COOLJAPAN
← All posts

NumRS2 0.4.0 Released — Autodiff, Distributed Foundations, In-Browser WASM, and a Quantum-to-FEM Applied-Math Explosion

NumRS2 0.4.0 is the biggest release in the series: forward/reverse automatic differentiation with Hessians and hyperdual numbers, a distributed data/model-parallel framework, WebAssembly bindings that run numerics in the browser, plotters-based visualization, and a vast applied-math expansion — reinforcement learning, quantum computing, computer vision, computational geometry, FEM, wavelets, graphs, information theory, and control systems — all on pure-Rust SciRS2 0.5.0 with 128+ SIMD functions and 3,921+ passing tests.

release numrs2 numpy numerical-computing scirs2 simd automatic-differentiation wasm distributed pure-rust linear-algebra

The N-dimensional array core just grew gradients, a cluster framework, a browser runtime, and an applied-math library the size of a small university curriculum — all in pure Rust.

Today we released NumRS2 0.4.0 — by a wide margin the biggest release in the series, adding forward and reverse automatic differentiation, a distributed data/model-parallel foundation, WebAssembly bindings, plotters-based visualization, and an enormous applied-math expansion spanning reinforcement learning, quantum computing, computer vision, computational geometry, FEM, wavelets, graphs, information theory, and control systems — on top of a full lift to pure-Rust SciRS2 0.5.0.

No C. No Fortran. No system BLAS/LAPACK. No Python interpreter overhead. No FFI. Just clean, blazing-fast N-dimensional arrays — broadcasting, fancy indexing, SVD, FFT, autodiff, and now gradients, quantum circuits, FEM solvers, and wavelets — that compile to a single static binary (or WASM) and run everywhere: from laptops to browsers to edge devices to cloud clusters.

This release crosses a line. The earlier 0.x line was about being a faithful, sovereign NumPy-class array core. 0.4.0 keeps that core — and then pushes decisively beyond NumPy into territory NumPy itself never owned: differentiable programming, distributed scaffolding, in-browser execution, and a deep bench of applied numerical methods.

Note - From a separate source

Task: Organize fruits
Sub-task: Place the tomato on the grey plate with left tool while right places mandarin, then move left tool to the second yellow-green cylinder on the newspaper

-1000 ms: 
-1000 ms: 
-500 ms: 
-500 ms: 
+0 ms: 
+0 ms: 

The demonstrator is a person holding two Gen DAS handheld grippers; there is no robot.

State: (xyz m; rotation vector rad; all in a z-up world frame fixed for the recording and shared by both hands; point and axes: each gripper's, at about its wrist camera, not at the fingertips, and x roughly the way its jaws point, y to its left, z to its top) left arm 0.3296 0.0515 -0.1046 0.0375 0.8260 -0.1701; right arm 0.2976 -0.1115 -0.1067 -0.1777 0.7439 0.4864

Why NumRS2 0.4.0 is a game changer

NumPy is the bedrock of scientific Python, and it remains a remarkable piece of engineering. But its ceiling is real, and you hit it the moment your work outgrows “fast arrays on one machine.” NumPy is built on C and Fortran, dependent on a system BLAS/LAPACK you have to link at install time, throttled by the GIL, brutal to ship into the browser or onto an embedded device, and quietly hostile to bit-for-bit reproducibility once native codecs and platform math get involved. And the moment you need a gradient, NumPy has nothing to offer — you reach for a separate framework, accept finite differences, or hand-derive Jacobians.

NumRS2 0.4.0 answers all of that at once, and the leap is broad:

And the scale numbers tell the story of a release that earns the word major. NumRS2 0.4.0 ships 128+ SIMD-vectorized functions (AVX2, AVX512, and ARM NEON), 3,921+ tests passing, 225,975+ lines of production Rust code, 5,813+ public API items, zero stubs in the shipped surface, all built on pure Rust SciRS2 v0.5.0.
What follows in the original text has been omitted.